Creative cage match

By Lu Qianwen Source:Global Times Published: 2015-11-29 18:23:01

Alibaba Pictures VP takes aim at screenwriters


Photo:Liu Xidan/GT

"We will not hire professional screenwriters in the future," remarked Alibaba Pictures Vice President Xu Yuanxiang at the Original VS established IP forum in Tianjin on Friday before adding, "I'm going to teach you screenwriters here today a new way of life." Xu's comments ruffled the feathers of domestic sreenwriters throughout the country, leading many screenwriters, including some well-known names, to sound the horn of protest and state they will no longer cooperate with Alibaba Pictures in the future.

A senior executive from the cultural and entertainment branch of China's wealthiest and the most influential company, The Alibaba Group, what would possess Xu to put himself and his studio at odds with so many of China's influential screenwriters? Especially considering that the studio was only established last year and is in urgent need of talent.

Xu's choice of words may indeed have been inappropriate. However, while controversial, his thinking is not entirely without reason.

Industrialized creativity

The core point of Xu's remarks can be summarized thus: Alibaba Pictures plans to nurture its own pool of talented screenwriters by assembling a pool of potential writers from online forums and literature websites, to include fan fiction writers. This pool will be divided into different groups, with each group working on its own screenplays. A panel of established screenwriters will then judge content produced by these groups, selecting the best works. Groups whose works are chosen will be awarded both financially and in terms of reputation, such as having their names listed in the credits.

This dog-eat-dog way of cultivating talent infuriates screenwriters who have come up in the industry through different environments.

"Locking up all those forum and fan fiction writers and having them fight each other is not fostering creativity, but rather incubating disaster. It tramples on the dignity of us all," Dong Runnian, the screenwriter for the film Breakup Buddies and the upcoming Mr. Six, posted on his Sina Weibo Saturday.

Other well-known screenwriters have stepped forward with similar views, describing Xu's plans to a gladiatorial arena where creatives will have to fight and kill each other to win.

"After the killing, they (Alibaba Pictures) will hire established screenwriters to harvest those bloody IPs, but the latter won't do it and neither will those online writers," Yu Fei, a screenwriter whose credits include The Eternal Wave and The VI Group of Fatal Case, posted on his Sina Weibo.

"Harvesting IPs" is actually the ultimate goal of all domestic TV and film production companies today. Given the valuable nature of online writing, proven by numerous hit products adapted from popular original online works, studios have gone crazy searching for the latest hot Super IP (referring to any cultural product from which a popular franchise can be developed). Everyone wants to find the next The Lost Tomb or The Journey of Flower.

With the concept of the Internet and "Big Data" baked into their genes, companies like Alibaba Pictures and Tencent Penguin Pictures have been trying, each in its own way, to nurture the next Super IP. 

"We believe this plan is in line with the process of developing Super IPs.
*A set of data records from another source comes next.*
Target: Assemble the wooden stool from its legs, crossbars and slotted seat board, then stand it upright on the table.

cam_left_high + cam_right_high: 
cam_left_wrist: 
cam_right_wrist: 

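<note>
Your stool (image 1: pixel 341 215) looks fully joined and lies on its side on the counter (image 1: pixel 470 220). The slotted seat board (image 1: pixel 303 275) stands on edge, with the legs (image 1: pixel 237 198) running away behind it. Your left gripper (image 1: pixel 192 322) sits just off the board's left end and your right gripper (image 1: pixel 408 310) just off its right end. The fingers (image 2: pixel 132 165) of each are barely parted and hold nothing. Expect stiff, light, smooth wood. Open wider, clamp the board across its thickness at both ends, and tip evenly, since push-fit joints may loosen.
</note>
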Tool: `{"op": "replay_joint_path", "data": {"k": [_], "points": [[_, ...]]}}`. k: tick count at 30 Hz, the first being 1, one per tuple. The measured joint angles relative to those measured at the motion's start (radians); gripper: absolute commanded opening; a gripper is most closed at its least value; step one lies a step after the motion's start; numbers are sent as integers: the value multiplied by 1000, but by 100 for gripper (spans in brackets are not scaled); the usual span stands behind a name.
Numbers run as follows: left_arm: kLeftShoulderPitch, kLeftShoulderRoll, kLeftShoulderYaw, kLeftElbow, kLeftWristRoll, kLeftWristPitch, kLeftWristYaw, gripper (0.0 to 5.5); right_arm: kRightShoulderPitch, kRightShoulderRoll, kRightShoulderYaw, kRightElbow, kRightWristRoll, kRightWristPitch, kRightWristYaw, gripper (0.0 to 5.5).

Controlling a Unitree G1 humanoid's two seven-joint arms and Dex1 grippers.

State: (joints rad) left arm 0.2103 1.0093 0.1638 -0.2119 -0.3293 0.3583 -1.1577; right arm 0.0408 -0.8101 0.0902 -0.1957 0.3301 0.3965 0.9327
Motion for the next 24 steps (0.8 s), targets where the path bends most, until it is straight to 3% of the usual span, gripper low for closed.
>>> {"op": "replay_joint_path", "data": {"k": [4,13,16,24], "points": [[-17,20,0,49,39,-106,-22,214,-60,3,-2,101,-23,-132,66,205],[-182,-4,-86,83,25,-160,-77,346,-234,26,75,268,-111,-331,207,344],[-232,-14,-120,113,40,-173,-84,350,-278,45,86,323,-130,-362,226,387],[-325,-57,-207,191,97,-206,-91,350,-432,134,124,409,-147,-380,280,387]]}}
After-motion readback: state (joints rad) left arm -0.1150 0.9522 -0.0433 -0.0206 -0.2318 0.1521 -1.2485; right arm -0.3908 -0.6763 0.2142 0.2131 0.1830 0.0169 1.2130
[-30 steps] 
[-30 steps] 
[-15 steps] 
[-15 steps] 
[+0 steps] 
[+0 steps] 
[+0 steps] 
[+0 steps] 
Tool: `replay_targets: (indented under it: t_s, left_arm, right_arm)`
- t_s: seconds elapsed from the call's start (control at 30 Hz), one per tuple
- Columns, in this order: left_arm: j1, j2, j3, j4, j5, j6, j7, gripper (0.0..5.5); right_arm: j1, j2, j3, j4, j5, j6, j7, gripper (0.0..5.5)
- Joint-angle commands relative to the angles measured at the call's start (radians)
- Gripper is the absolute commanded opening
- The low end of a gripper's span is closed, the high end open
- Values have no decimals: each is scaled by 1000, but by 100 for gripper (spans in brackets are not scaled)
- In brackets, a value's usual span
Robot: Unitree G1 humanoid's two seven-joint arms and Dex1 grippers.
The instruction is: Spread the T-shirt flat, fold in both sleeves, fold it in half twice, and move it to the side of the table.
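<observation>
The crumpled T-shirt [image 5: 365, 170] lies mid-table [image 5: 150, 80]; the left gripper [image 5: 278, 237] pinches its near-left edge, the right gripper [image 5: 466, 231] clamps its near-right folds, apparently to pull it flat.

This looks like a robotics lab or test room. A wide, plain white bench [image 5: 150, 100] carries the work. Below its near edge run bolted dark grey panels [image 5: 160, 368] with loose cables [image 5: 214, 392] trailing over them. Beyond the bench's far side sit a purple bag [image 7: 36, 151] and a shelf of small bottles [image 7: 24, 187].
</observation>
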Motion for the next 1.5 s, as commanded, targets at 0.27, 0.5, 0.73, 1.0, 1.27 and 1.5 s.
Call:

Although lots of people are talking about IPs now, not all of them have the capability to create them," Xu said at the forum.

Time to adapt

While he may have put it a bit too bluntly, Xu may have actually exposed not just Alibaba Pictures' plans, but what many other studios in China plan on quietly doing.  With the huge amount of capital being poured into the domestic TV and film production industry over the past two years, the shortage of outstanding scripts and the writers behind them has become a major issue.

Famous actor-turned-director-and-screenwriter Xu Zheng, now crowned the king of comedy production in the mainland with his record-breaking blockbusters like Lost in Thailand, once stated during the TV program Jin Xing Show that while he commands huge box office appeal, he still lacks excellent screenwriters and screenplays.

The huge imbalance between the number of talented screenwriters and the amount of capital flowing into this industry definitely is a factor that leads capital forces to exert their influence on how things are done in the entertainment industry. This is especially true when investors are Internet tycoons, who tend to bring their mass-produced Internet-thinking with them.

When a region's TV and film industry develops to a point where capital investors begin nudging their way into the creative process, industrialization is usually not far behind. However, this is not necessarily a bad thing. An essential part of the entire film industry, script writing or adaptation of other works is probably the most nonstandard operation in the entire chain.

According to what Xu described at the forum, Alibaba Pictures is trying standardize this phase of film production, dividing it into different phases and letting different roles join in at different stages to maximise commercial value of a film or show. If good stories can arise from this production method, then it may not actually be all that unreasonable.

Although they may find this method irritating, screenwriters from traditional environments where things were more relaxed, such as art academies, may need to adapt to the way the Internet has affected the entertainment industry, because this industrialization poses a huge threat to their livelihood. After all, industrialized script writing has proven successful in Hollywood and Hong Kong.